The Evidence-Based Practive for the Effectiveness of IVIG on Neurological Symptoms in Patients who have GBS

DeMello II, Dominic, and Joyce Conley

Guillain-barre syndrome (GBS) is an autoimmune disorder which normally presents with transient peripheral limb paralysis. Two main treatments recommended by the American Academy of Neurology, Plasmapheresis (PE), which is recommended as Level A and has proven effective, and Intravenous Immunoglobulin (IVIg), which has been rated Level B, probably useful or effective. (National Guideline Clearinghouse, 2009) The intention of this literature review is to consider the effectiveness of IVIg on neurological symptoms in patients who have GBS. IVIg is not considered the main standard of care; nevertheless it is more cost effective and less invasive than PE, which has been proven effective.
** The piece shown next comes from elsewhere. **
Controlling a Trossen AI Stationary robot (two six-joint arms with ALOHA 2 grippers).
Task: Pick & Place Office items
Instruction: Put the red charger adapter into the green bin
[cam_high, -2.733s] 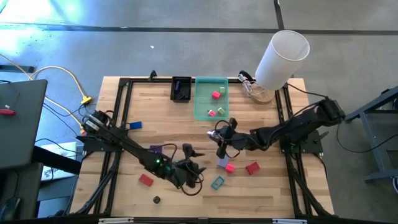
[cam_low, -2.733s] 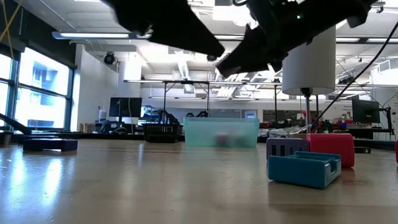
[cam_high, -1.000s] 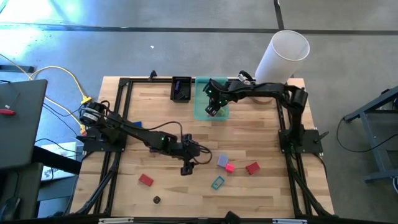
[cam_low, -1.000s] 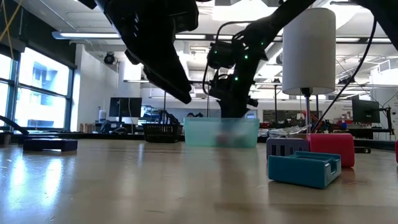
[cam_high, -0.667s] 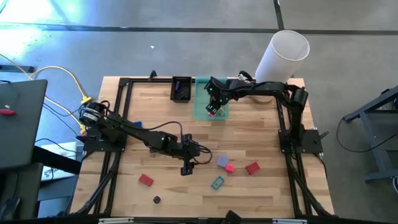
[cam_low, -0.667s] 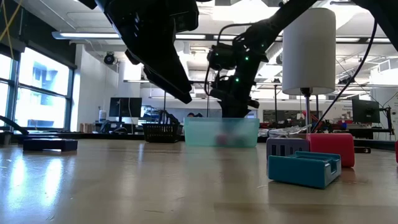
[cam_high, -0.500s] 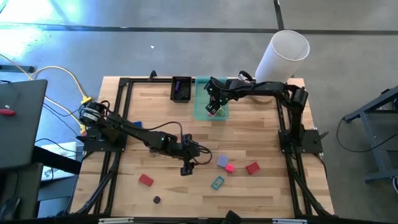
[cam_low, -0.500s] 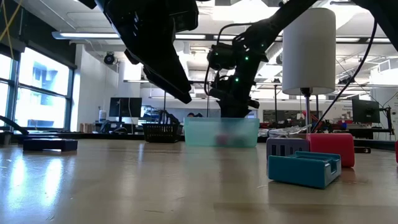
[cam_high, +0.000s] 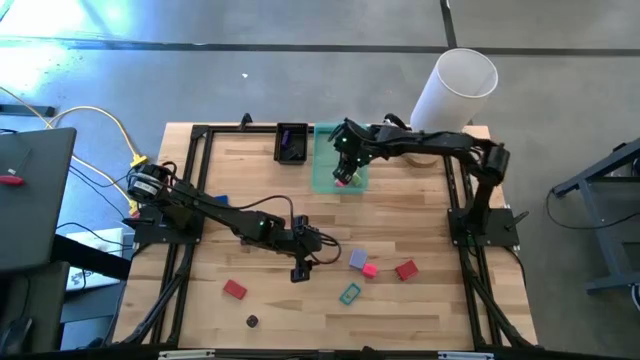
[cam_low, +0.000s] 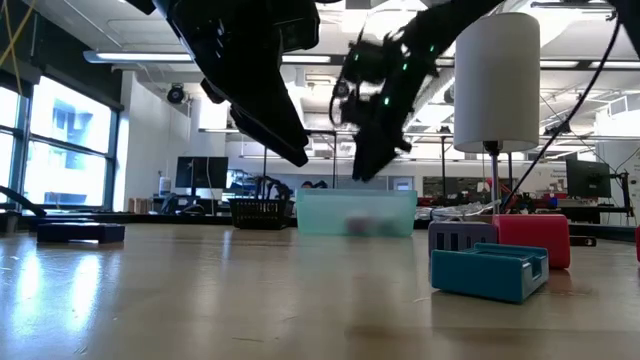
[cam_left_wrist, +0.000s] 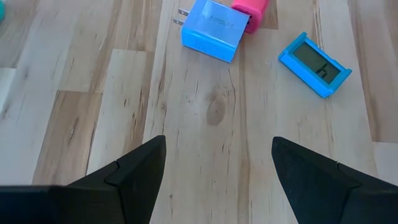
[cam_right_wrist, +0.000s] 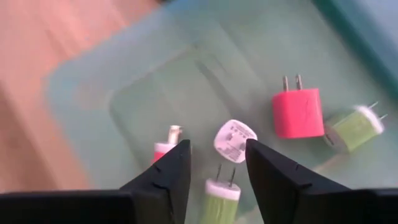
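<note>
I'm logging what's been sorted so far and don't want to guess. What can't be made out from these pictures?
- Green tray contents, high view: the right tool covers part of them.
- The same tray, low view: its translucent wall blurs the pieces inside to smudges.
- Small black tray, high view: too small and dark to tell what it holds.
- Dark piece near the table's front edge, high view: too small to identify.
- Left tool, left wrist view: empty and open above bare wood.

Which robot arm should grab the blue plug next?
The left. Its open gripper hangs just short of the blue plug on the table, while the right gripper is away over the green tray.
</note>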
The literature search for evidence based sources was conducted using the PubMed and Cochrane library search engines. The initial search criteria utilized was Guillain-Barre Syndrome. The results were further narrowed using the following criteria: Immunoglobulin, IVIg, English language only, human subjects only, and no articles before 1- 1- 2004. Only 30 articles were available in full text. Articles that pertained to the use or effectiveness of immunoglobulin in the treatment of GBS were included. One article was included from beyond the past 5 year deadline because it addressed the possible relapse in GBS after being treated with IVIg. An article addressing the relapse issue that reflects on the effectiveness of IVIg as a treatment method was not able to be found within the past 5 years.

It was determined that IVIg was as effective as PE, and that it presented with less adverse reactions as proven by the Hughes (2007) study, and the Faranca Jr. (2005). Less relapses were noted with IVIg than PE, per the study conducted by Romano (1998). Clinical practice implications include method of treatment, speed of diagnosis, ease and cost of treatment.